§ **EXERCISE PROMPT**
Would you restate the full listing word for word and omit its pictures?

§ **PROVIDED MATERIAL**

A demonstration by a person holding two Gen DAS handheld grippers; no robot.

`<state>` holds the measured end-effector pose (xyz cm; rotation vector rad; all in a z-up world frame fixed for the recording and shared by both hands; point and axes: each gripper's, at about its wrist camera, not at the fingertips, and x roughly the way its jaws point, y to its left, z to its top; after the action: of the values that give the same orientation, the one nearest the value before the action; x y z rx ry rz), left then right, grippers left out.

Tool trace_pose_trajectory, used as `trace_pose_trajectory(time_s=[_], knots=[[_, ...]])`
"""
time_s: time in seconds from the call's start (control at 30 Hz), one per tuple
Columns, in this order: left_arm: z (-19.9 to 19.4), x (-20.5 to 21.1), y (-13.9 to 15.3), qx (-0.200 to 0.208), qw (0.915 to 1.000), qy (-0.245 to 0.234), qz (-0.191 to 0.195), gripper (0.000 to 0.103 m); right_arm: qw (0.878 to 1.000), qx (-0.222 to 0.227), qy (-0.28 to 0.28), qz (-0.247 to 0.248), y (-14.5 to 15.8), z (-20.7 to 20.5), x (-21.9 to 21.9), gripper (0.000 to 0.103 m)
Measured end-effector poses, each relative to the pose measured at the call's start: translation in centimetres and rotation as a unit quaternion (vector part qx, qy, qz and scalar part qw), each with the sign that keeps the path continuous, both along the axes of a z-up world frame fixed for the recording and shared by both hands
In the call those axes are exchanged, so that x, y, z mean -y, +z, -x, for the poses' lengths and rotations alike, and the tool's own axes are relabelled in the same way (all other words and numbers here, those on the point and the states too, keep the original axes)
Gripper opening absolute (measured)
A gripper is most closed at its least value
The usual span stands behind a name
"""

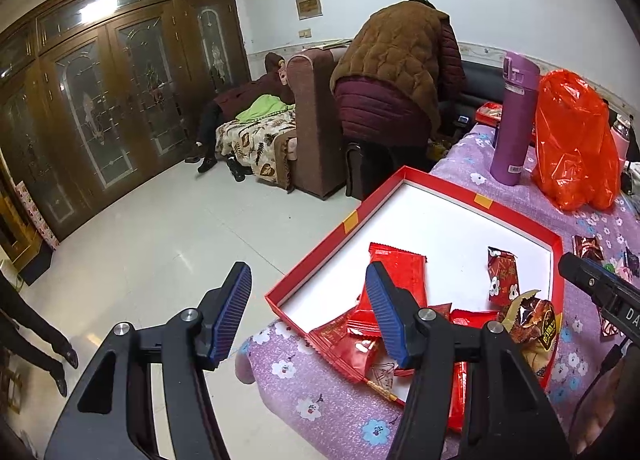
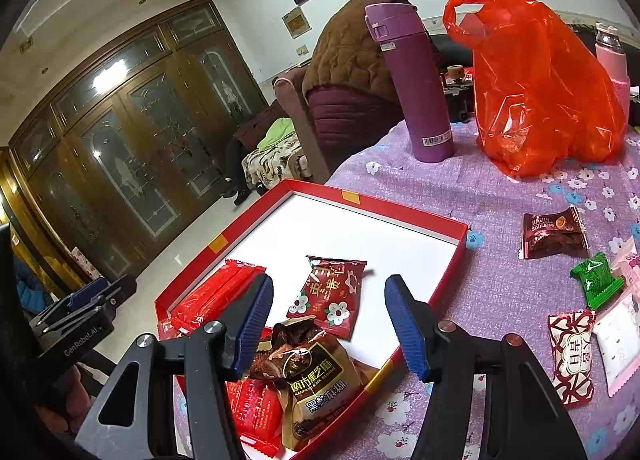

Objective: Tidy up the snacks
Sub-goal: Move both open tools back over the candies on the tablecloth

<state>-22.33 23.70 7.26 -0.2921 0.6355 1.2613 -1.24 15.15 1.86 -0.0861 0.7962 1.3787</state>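
Snacks sit partly gathered in our red box [image 2: 452, 260], a shallow tray with a white floor that rests on the purple flowered tablecloth [image 2: 500, 196]. Inside it we see long red packets [image 2: 216, 296] along the left wall, a red flowered packet [image 2: 332, 296] near the middle, and a brown sesame packet [image 2: 316, 384] at the near edge. Outside the box, to its right on the cloth, lie a brown chocolate packet [image 2: 554, 234], a green candy [image 2: 598, 280], a red-and-white patterned packet [image 2: 570, 356] and a pale pink packet [image 2: 618, 344].

Our left gripper [image 1: 308, 316] hangs at the box's near left corner with its jaws apart and nothing between the blue pads; one finger is over the floor, the other over the red packets. Our right gripper [image 2: 328, 324] hovers above the near part of the box, jaws spread and empty, the sesame packet lying below the gap.

Farther back on the table stand a purple flask [image 2: 416, 84] and an orange plastic bag [image 2: 536, 84]. A person in a brown quilted jacket [image 1: 400, 60] bends over beyond the table.
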Motion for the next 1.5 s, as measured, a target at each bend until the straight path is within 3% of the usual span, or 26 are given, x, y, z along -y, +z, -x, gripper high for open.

§ **RESULT OF THE EXERCISE**
A demonstration by a person holding two Gen DAS handheld grippers; no robot.

`<state>` holds the measured end-effector pose (xyz cm; rotation vector rad; all in a z-up world frame fixed for the recording and shared by both hands; point and axes: each gripper's, at about its wrist camera, not at the fingertips, and x roughly the way its jaws point, y to its left, z to its top; after the action: of the values that give the same orientation, the one nearest the value before the action; x y z rx ry rz), left then right, grippers left out.

Tool trace_pose_trajectory, used as `trace_pose_trajectory(time_s=[_], knots=[[_, ...]])`
"""
time_s: time in seconds from the call's start (control at 30 Hz), one per tuple
Columns, in this order: left_arm: z (-19.9 to 19.4), x (-20.5 to 21.1), y (-13.9 to 15.3), qx (-0.200 to 0.208), qw (0.915 to 1.000), qy (-0.245 to 0.234), qz (-0.191 to 0.195), gripper (0.000 to 0.103 m); right_arm: qw (0.878 to 1.000), qx (-0.222 to 0.227), qy (-0.28 to 0.28), qz (-0.247 to 0.248), y (-14.5 to 15.8), z (-20.7 to 20.5), x (-21.9 to 21.9), gripper (0.000 to 0.103 m)
Measured end-effector poses, each relative to the pose measured at the call's start: translation in centimetres and rotation as a unit quaternion (vector part qx, qy, qz and scalar part qw), each with the sign that keeps the path continuous, both along the axes of a z-up world frame fixed for the recording and shared by both hands
In the call those axes are exchanged, so that x, y, z mean -y, +z, -x, for the poses' lengths and rotations alike, and the tool's own axes are relabelled in the same way (all other words and numbers here, those on the point and the states too, keep the original axes)
Gripper opening absolute (measured)
A gripper is most closed at its least value
The usual span stands behind a name
"""


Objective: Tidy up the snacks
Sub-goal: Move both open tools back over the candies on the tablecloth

<state>-22.33 23.70 7.26 -0.2921 0.6355 1.2613 -1.24 15.15 1.86 -0.0861 0.7962 1.3787</state>
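Snacks sit partly gathered in our red box [image 2: 452, 260], a shallow tray with a white floor that rests on the purple flowered tablecloth [image 2: 500, 196]. Inside it we see long red packets [image 2: 216, 296] along the left wall, a red flowered packet [image 2: 332, 296] near the middle, and a brown sesame packet [image 2: 316, 384] at the near edge. Outside the box, to its right on the cloth, lie a brown chocolate packet [image 2: 554, 234], a green candy [image 2: 598, 280], a red-and-white patterned packet [image 2: 570, 356] and a pale pink packet [image 2: 618, 344].

Our left gripper [image 1: 308, 316] hangs at the box's near left corner with its jaws apart and nothing between the blue pads; one finger is over the floor, the other over the red packets. Our right gripper [image 2: 328, 324] hovers above the near part of the box, jaws spread and empty, the sesame packet lying below the gap.

Farther back on the table stand a purple flask [image 2: 416, 84] and an orange plastic bag [image 2: 536, 84]. A person in a brown quilted jacket [image 1: 400, 60] bends over beyond the table.
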Motion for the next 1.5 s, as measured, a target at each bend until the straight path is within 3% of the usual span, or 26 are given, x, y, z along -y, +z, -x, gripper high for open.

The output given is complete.